Paris bousculée, Pékin veut la même jurisprudence que la Russie

 

La Russie avait aussi dû donner des garanties de traçabilité des armes pour éviter qu'elles ne soient détournées à d'autres fins. Cette même jurisprudence pourrait s'appliquer aux équipements de fabrication chinoise. Aujourd'hui, les mêmes doutes escortent le don militaire de la Chine à la Centrafrique. A Bangui comme à Pékin, l'on espère décrocher cette exemption ou que le Conseil valide par son silence tacite la livraison des équipements.
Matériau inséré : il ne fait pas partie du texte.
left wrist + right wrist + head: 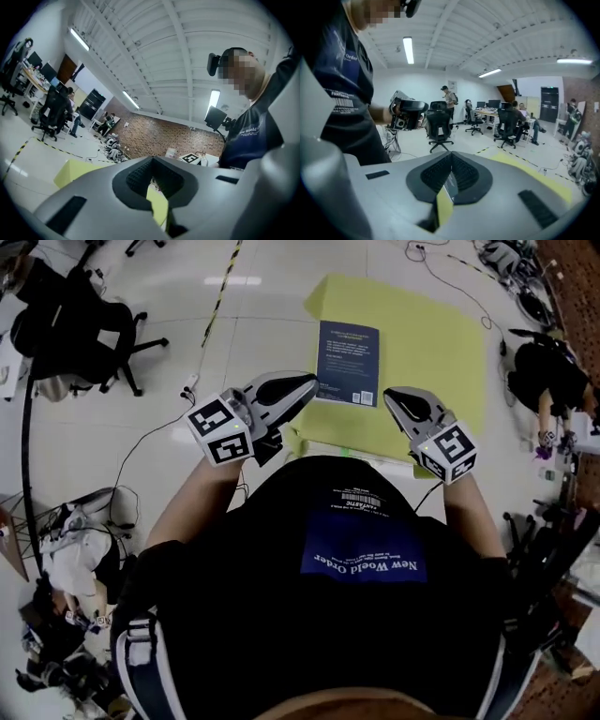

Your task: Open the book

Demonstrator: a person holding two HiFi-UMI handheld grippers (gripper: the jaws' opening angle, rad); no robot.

A l'analyse, la Centrafrique est devenue un nouveau champ de projection de puissances étrangères. La France y est désormais bousculée dans ce pré-carré par la Russie et la Chine. Moscou a fait débarquer à Bangui ses instructeurs qui vont former les soldats au maniement des armes russes livrées mais aussi d'apprendre la sécurisation de proximité. La Chine, en plus de sa présence économique notamment dans le secteur de l'extraction des mines et hydrocarbures, se déploie désormais dans le secteur militaire, sur les pas de la Russie.

L'axe Russie-Chine pourrait constituer un goulot d'étranglement pour la France dans son ex-colonie mais aussi attiser la convoitise des Etats-Unis. Sur le terrain militaire, que ce soit pour la formation ou l'équipement, la Centrafrique joue la carte de la concurrence entre puissances. Pour son plus grand bénéfice.